It is a commonplace of earlier dialogues that knowledge cannot be sought in the sensible world, since knowledge is of the unchanging whereas the sensible world is precisely the arena of change and, indeed, of ceaseless change. The best we can expect, with regard to particulars, is conjecture and opinion, since sensible things are not quite real. Now this would not lead us to expect a writing like the Timaeus. Perhaps we must accept the view that Plato has suffered some change of attitude, but we should not be misled as to the extent of the change since, as it happens, the Timaeus itself raises the questions which occur to one who has familiarized himself with the earlier dialogues. Indeed, Timaeus begins his discourse by making a distinction between being and becoming.

That which is apprehended by intelligence and reason is always in the same state; but that which is conceived by opinion with the help of sensation and without reason, is always in process of becoming and perishing and never really is. Now everything that becomes or is created must of necessity be created by some cause, for without a cause nothing can be created. The work of the creator, whenever he looks to the unchangeable and fashions the form and nature of his work after an unchangeable pattern, must necessarily be made fair and perfect; but when he looks to the created only, and uses a created pattern, it is not fair or perfect. (28)

Now the world has been created, since it is visible and tangible and has a body. The world, being sensible, is apprehended by sense and opinion. Since it is created, the world must have a cause, though it is difficult to find; this cause must have looked to a pattern, and the perfection of the created world makes it clear that the creator looked to an eternal pattern in making it.

And having been created in this way, the world has been framed in the likeness of that which is apprehended by reason and mind and is unchangeable, and must therefore of necessity, if this be admitted, be a copy of something. Now it is all important that the beginning of everything should be according to nature. And in speaking of the copy and the original we may assume that words are akin to the matter they describe; when they relate to the lasting and the permanent and intelligible, they ought to be lasting and unalterable, and, as far as their nature allows, irrefutable and unmovable -- nothing less. But when they express only the copy or likeness and not the eternal things themselves, they need only be likely and analogous to the real words. As being is to becoming, so is truth to belief. If then, Socrates, amid the many opinions about the gods and the generation of the universe, we are not able to give notions which are altogether and in every respect exact and consistent with one another, do not be surprised. Enough, if we adduce probabilities as likely as any others; for we must remember that I who am the speaker, and you who are the judges, are only mortal men, and ought to accept the tale which is probable and enquire no further. (29)

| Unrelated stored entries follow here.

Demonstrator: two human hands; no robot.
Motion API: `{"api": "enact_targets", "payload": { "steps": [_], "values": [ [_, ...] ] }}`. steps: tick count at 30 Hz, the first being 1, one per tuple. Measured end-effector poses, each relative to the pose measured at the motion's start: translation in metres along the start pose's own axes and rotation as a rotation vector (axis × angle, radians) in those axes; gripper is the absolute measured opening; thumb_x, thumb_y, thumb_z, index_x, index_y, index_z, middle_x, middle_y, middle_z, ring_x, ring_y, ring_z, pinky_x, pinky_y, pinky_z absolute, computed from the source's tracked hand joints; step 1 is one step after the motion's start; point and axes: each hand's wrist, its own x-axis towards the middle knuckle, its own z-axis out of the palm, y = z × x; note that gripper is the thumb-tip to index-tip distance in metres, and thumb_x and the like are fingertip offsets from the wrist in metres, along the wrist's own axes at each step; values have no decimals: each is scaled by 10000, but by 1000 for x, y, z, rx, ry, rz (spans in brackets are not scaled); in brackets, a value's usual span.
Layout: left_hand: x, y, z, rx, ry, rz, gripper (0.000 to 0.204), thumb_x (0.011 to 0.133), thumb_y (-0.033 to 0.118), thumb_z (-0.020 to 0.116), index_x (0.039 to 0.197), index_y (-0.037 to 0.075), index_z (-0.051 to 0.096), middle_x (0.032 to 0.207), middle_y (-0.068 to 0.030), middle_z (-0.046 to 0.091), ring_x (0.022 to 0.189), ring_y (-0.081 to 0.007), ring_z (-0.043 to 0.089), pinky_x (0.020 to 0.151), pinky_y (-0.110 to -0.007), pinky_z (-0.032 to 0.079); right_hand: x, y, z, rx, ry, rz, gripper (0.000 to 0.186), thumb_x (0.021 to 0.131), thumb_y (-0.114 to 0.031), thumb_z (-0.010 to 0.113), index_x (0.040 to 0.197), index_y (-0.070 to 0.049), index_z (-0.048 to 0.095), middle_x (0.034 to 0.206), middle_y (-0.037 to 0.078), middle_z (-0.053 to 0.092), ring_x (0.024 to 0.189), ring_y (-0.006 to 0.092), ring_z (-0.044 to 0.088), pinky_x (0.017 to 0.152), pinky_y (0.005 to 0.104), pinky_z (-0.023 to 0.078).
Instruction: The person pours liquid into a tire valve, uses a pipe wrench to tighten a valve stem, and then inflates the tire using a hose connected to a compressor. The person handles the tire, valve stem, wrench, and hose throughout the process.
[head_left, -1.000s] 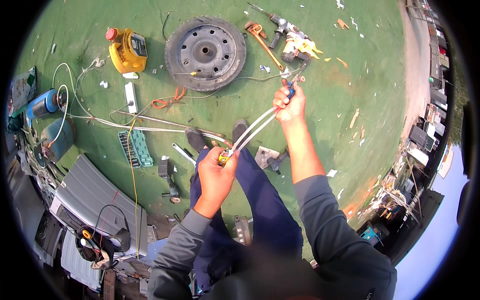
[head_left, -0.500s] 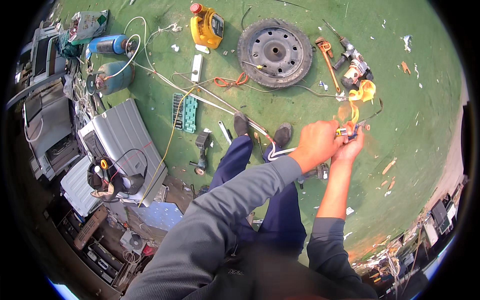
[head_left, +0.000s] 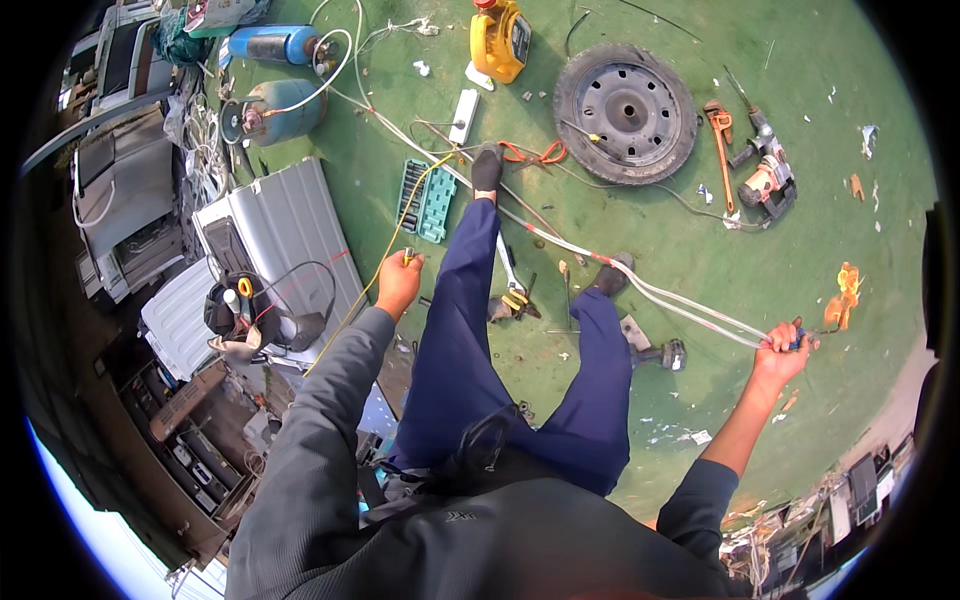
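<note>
Hands apart — left hand point(head_left: 399, 283) gripping yellow cord point(head_left: 385, 262), right hand point(head_left: 781, 352) clear hoses point(head_left: 660, 294).

Green floor point(head_left: 800, 250), worn and littered with small scraps. Lying directly on it: a car wheel point(head_left: 626, 112) flat on its side at top centre; a yellow jug point(head_left: 499, 38) just left of the wheel; a red pipe wrench point(head_left: 721, 150) and a power drill point(head_left: 766, 180) to the wheel's right; a teal socket tray point(head_left: 425, 200) near a white power strip point(head_left: 463, 115); two blue gas cylinders point(head_left: 275, 100) at upper left, on their sides; grey metal panels point(head_left: 280, 230) at left; pale hoses point(head_left: 560, 240) running across the floor between the cylinders and the right side.
</note>
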Motion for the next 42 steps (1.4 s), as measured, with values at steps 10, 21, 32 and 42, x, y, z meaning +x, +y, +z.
{"api": "enact_targets", "payload": {
  "steps": [10,21,32,42],
  "values": [
    [209,24,-96,339,128,92,391,956,363,636,991,-16,725,876,-259,708,848,-441,690,797,-478,524,-13,127,43,204,80,15,467,1008,-297,588,1257,88,499,742,10,401,532,91,315,444,247,239],
    [431,125,-144,392,139,306,318,928,299,651,1020,6,734,968,-219,742,971,-391,713,867,-458,538,113,314,109,224,8,280,323,1042,-270,574,853,-79,396,723,2,346,541,91,307,476,272,248],
    [596,117,-101,42,349,140,272,950,275,640,1032,32,732,931,-172,738,827,-311,693,759,-431,532,223,271,88,206,-55,173,337,1077,-324,546,962,-26,439,721,-3,321,545,90,297,460,262,262],
    [688,169,-142,-1100,628,-5,453,963,503,645,967,50,622,768,-113,633,511,-154,397,441,-308,305,208,214,96,182,51,475,276,1104,-292,518,1101,-18,489,729,-21,312,562,62,278,485,229,253]
  ]
}}
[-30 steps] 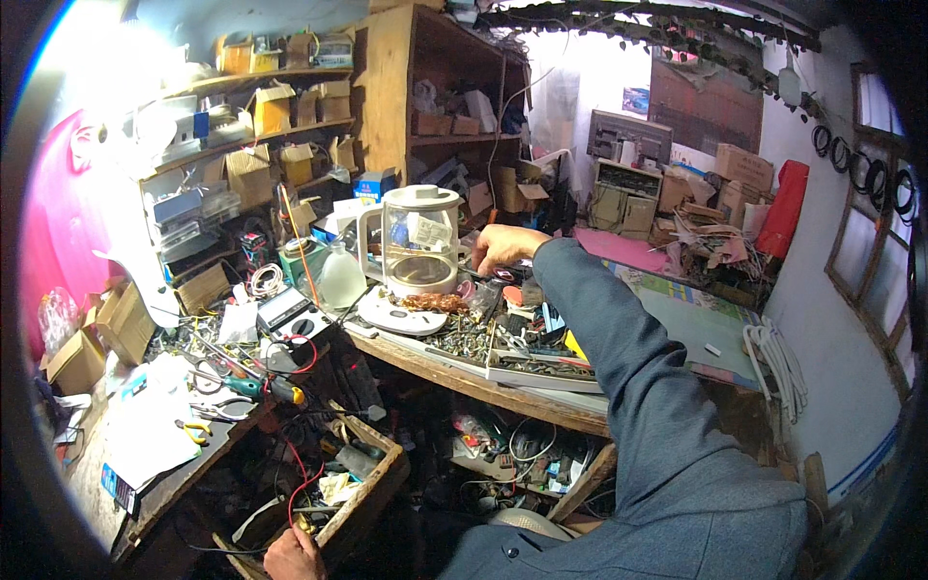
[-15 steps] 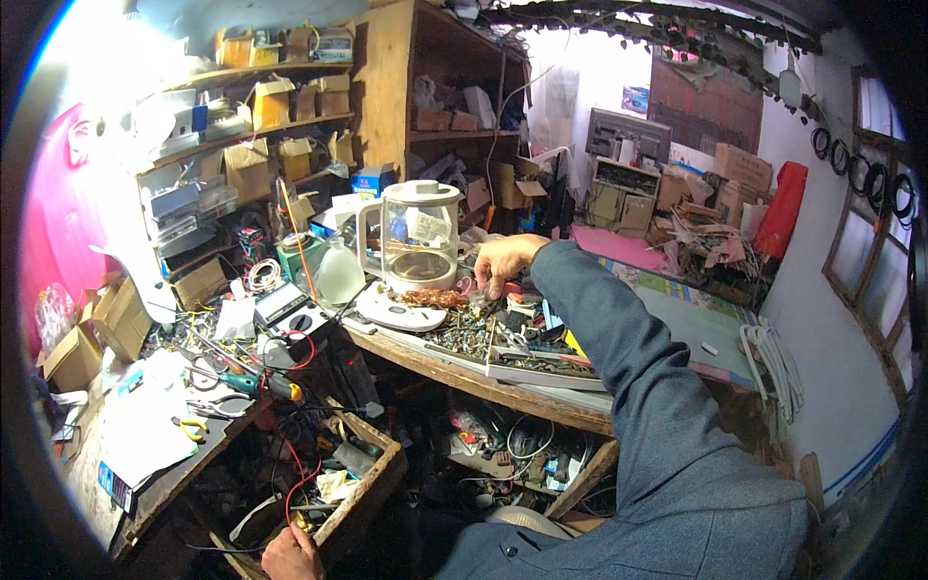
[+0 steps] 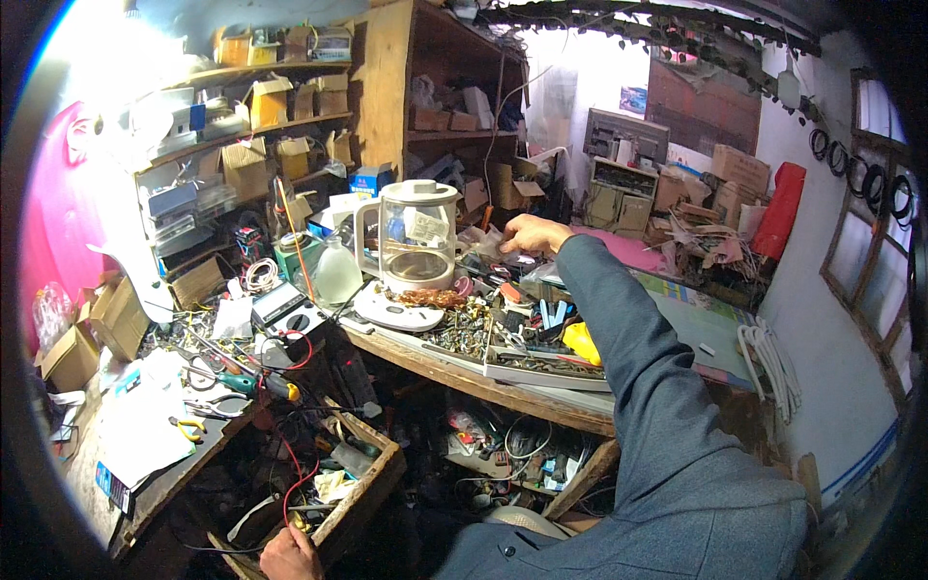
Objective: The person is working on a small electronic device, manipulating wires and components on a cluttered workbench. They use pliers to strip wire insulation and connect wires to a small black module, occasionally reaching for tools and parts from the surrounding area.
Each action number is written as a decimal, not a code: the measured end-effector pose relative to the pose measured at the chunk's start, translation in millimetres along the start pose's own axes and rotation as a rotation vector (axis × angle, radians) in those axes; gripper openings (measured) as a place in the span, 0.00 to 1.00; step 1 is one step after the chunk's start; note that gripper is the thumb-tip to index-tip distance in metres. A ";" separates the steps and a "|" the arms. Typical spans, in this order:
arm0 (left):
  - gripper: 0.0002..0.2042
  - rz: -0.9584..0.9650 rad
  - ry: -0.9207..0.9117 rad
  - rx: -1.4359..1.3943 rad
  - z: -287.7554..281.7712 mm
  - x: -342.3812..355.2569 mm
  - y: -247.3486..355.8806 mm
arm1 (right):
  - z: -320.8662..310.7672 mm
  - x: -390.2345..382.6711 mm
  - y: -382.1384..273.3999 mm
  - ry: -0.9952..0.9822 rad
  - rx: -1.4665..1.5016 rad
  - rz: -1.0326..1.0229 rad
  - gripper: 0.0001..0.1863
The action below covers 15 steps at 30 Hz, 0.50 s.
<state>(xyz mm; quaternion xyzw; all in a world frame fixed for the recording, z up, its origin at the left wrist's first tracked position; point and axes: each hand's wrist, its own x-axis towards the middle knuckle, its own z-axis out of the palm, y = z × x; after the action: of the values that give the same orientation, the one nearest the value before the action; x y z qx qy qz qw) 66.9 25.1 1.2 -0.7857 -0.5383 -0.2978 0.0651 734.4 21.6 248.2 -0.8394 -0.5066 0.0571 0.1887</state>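
Observation:
My right hand (image 3: 532,235) hovers over the back of the cluttered workbench, right of a glass kettle (image 3: 418,237) with a white handle and lid. Its fingers are bent down and drawn together; whatever they hold, if anything, is too small to make out. Below it spreads a tray of loose screws (image 3: 464,332), with small parts heaped around. A white kettle base (image 3: 394,311) with a coil of copper-coloured wire (image 3: 432,298) lies in front of the kettle. Low at the left, my left hand (image 3: 290,556) is closed by the open wooden drawer (image 3: 372,474), with a red wire (image 3: 287,503) running into its fingers.
A multimeter (image 3: 290,309), a clear plastic bottle (image 3: 338,273) and scattered pliers (image 3: 224,406) lie left. Yellow-handled pliers (image 3: 188,427) rest on white paper. A yellow object (image 3: 581,343) sits at the tray's right end. Shelves of boxes (image 3: 271,101) stand behind.
My right hand has lifted away from the screw tray and moved back and to the right, uncovering the yellow object and an orange piece. My left hand stays where it was.

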 end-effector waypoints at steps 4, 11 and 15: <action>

This passage makes it quite clear that the Timaeus does not repudiate the early Platonic belief that there is no knowledge of the sensible world. That world is only an image of the real world, the world of Forms; the most we can expect is a likely story. The question arises as to whether one story can be more likely than another and, if so, in virtue of what its greater likelihood is gauged. There is no basis for assuming that what Plato means is that one account is closer to the way the sensible world actually is as if that world contained its own intelligibility. The source of intelligibility must be sought in those Forms which are utterly other than the sensible world and of which the sensible world is the pale copy. Thus a story will be more likely insofar as it refers the sensible world to the Forms. In the Statesman, Plato has pointed out that some Forms have sensible copies whereas others have none (285-6); where there are such sensible copies, these are not examined for their own sakes but for the sake of the Form of which they are copies. In the Timaeus Plato is not so much moving from the sensible world to the Forms as the other way round, but the Forms remain of the utmost importance; they are, after all, the only true anchor for thought, and if the sensible world is said to be perfect and good this is because it is an image of the intelligible and eternal. Insofar as it is about the sensible world, the Timaeus can give us only a likely story, conjecture; Plato will return to this again and again in the course of the dialogue. But the ultimate ground of the whole enterprise is the realm of Forms which are not in the sensible world (52). Any story of the universe which ignores the Forms or suggests that the physical universe has its intelligibility intrinsic to itself will be for Plato unlikely and indeed downright false.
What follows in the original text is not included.